(Data shown Opens)
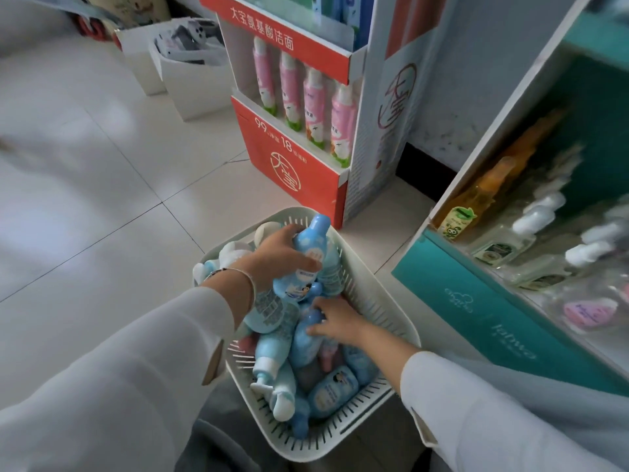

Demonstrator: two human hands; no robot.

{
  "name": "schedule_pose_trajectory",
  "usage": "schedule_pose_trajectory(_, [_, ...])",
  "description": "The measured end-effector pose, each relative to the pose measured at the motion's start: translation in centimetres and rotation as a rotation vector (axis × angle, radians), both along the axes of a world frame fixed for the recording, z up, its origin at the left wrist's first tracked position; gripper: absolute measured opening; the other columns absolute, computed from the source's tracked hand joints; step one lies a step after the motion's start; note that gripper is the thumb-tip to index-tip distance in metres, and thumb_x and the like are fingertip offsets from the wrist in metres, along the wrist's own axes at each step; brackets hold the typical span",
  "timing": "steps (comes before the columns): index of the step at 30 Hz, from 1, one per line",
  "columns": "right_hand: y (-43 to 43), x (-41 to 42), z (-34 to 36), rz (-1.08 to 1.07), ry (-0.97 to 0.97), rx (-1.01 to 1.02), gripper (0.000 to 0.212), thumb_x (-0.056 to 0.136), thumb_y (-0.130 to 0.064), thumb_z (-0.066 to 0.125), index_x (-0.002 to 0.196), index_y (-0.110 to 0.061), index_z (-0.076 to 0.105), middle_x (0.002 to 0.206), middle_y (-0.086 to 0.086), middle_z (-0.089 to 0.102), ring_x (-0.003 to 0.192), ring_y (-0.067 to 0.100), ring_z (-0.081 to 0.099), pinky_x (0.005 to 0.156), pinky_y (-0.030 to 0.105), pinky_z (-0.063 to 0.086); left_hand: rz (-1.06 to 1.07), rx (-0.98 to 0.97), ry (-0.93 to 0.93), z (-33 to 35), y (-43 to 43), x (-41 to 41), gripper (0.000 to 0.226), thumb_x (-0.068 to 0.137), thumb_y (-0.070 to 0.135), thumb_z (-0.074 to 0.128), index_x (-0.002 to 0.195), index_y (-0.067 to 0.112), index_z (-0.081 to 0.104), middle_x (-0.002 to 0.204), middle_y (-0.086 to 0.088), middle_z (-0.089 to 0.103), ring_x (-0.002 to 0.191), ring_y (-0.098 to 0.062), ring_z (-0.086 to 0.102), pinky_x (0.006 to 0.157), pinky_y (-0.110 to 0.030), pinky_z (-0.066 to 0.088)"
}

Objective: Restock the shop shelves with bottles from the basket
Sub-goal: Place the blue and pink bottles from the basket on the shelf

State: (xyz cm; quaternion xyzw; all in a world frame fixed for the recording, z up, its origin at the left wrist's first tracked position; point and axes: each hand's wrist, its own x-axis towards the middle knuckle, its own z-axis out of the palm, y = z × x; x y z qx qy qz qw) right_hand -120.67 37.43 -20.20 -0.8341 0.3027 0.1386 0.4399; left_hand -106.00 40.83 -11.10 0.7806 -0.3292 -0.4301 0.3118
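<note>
- Fingers [291, 231] of left hand [282, 253] curl round blue bottle [313, 240], raised above basket [374, 294].
- Right hand [335, 320] thumb and fingers pinch second bottle [303, 338] lying in basket.
- Red display [289, 165] reads "大宝", "99", "18".

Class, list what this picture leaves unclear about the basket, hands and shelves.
Head view: basket bottom, hidden under piled bottles.
Head view: fingertips of the right hand, buried among bottles; grip unclear.
Head view: clear bottles on the teal shelf, blurred; labels unreadable.
Head view: red display stand top, cut by upper edge.
</note>
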Motion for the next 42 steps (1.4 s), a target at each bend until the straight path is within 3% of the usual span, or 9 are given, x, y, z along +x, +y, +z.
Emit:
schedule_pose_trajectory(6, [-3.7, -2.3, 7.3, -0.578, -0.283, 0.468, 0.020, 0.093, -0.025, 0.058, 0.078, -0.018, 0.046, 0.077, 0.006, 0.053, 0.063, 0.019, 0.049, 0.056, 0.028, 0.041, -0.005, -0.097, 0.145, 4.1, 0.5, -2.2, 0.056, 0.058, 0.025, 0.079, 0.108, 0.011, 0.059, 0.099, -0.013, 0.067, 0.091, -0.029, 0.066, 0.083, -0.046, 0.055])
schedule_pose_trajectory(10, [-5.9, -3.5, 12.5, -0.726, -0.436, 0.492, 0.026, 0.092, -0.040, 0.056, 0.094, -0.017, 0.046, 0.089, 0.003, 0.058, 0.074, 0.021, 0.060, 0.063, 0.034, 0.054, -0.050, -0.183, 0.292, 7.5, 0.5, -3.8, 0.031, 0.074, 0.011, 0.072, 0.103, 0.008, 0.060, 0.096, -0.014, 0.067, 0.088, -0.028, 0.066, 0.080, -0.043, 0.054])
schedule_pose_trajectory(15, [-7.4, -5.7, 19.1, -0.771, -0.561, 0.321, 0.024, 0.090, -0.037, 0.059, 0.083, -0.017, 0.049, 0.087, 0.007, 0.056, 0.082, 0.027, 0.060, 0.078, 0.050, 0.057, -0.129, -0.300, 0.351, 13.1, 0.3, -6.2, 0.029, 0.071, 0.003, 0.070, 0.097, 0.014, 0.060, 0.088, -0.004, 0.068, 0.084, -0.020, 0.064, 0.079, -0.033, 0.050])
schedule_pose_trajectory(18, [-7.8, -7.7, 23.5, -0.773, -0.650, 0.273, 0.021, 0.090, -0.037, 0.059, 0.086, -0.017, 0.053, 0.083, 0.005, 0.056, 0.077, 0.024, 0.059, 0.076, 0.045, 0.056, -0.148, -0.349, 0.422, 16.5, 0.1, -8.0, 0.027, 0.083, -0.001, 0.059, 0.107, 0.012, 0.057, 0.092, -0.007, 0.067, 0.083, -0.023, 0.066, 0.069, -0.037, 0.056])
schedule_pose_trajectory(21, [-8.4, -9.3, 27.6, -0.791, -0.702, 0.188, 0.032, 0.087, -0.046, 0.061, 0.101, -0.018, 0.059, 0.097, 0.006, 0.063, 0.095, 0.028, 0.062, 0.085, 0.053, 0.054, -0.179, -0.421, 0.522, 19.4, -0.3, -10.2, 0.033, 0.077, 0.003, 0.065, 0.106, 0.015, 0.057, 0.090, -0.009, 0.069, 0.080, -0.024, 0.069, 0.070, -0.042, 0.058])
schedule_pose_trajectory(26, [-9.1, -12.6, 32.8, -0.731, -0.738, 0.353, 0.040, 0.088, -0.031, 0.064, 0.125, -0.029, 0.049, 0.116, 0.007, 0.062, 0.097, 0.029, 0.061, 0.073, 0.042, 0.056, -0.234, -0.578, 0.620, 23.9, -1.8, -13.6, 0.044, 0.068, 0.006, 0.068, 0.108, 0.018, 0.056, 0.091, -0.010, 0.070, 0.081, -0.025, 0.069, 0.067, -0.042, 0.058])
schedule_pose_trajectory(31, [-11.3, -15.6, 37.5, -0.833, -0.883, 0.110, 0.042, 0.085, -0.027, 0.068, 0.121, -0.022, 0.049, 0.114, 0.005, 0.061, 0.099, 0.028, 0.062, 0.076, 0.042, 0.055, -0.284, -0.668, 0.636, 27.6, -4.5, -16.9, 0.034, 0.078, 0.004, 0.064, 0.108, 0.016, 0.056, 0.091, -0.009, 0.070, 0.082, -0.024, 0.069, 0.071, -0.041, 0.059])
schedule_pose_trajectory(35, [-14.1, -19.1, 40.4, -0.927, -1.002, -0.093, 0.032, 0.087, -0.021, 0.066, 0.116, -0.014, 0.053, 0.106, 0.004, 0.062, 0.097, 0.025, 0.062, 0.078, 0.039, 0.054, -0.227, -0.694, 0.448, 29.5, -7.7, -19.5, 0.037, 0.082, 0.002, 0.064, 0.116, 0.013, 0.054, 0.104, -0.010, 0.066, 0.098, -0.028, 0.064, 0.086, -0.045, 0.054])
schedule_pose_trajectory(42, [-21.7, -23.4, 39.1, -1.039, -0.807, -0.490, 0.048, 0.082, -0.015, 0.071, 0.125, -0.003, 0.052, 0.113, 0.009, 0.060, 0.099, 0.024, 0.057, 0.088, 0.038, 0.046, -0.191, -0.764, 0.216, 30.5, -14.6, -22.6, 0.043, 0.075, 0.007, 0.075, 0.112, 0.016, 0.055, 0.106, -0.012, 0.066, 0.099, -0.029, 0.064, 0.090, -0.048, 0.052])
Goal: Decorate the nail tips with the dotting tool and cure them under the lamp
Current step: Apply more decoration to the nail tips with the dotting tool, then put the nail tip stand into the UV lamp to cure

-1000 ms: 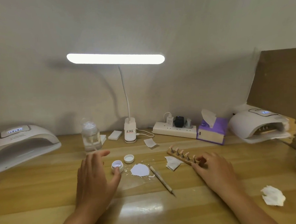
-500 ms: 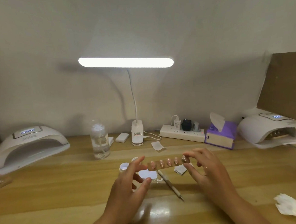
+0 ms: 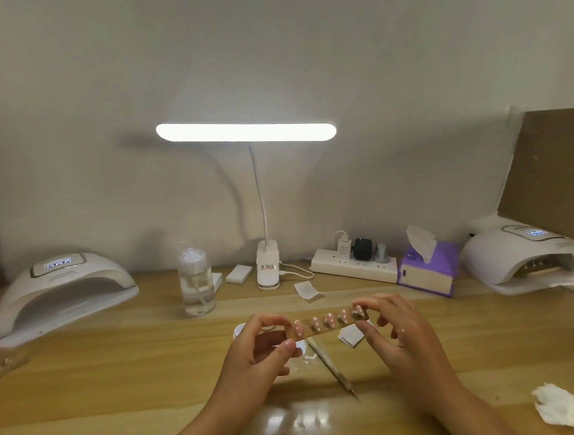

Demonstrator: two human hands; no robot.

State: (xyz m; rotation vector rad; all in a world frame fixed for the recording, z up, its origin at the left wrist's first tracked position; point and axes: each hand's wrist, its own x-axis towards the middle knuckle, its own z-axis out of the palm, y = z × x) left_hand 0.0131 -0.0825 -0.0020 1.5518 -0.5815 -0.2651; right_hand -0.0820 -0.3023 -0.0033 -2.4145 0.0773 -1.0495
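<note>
A pale, bare wall [image 3: 267, 49] backs a wooden tabletop [image 3: 103, 383] with a glossy grain that mirrors the light near its front edge. A white desk lamp [image 3: 245, 132] stands clipped at the back, its long bar lit. At the far left sits a white nail lamp [image 3: 60, 294] with a glowing display, its opening facing the person. A second nail lamp [image 3: 519, 258] sits at the far right in front of a brown cardboard panel [image 3: 554, 171]. Along the back lie a clear pump bottle [image 3: 195, 285], a power strip [image 3: 354, 270] with plugs in it, and a purple tissue box [image 3: 428, 268]. A crumpled tissue [image 3: 559, 409] lies near the front right.

Above the middle of the tabletop, the wooden strip of nail tips [image 3: 323, 325] is held level in the air. The left hand [image 3: 254, 359] pinches its left end between thumb and fingers, and the right hand [image 3: 402, 335] pinches its right end. The dotting tool [image 3: 333, 370] lies flat on the tabletop below, between the hands, touched by neither.
</note>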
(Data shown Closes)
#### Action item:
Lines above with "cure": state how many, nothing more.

#### Your response:
2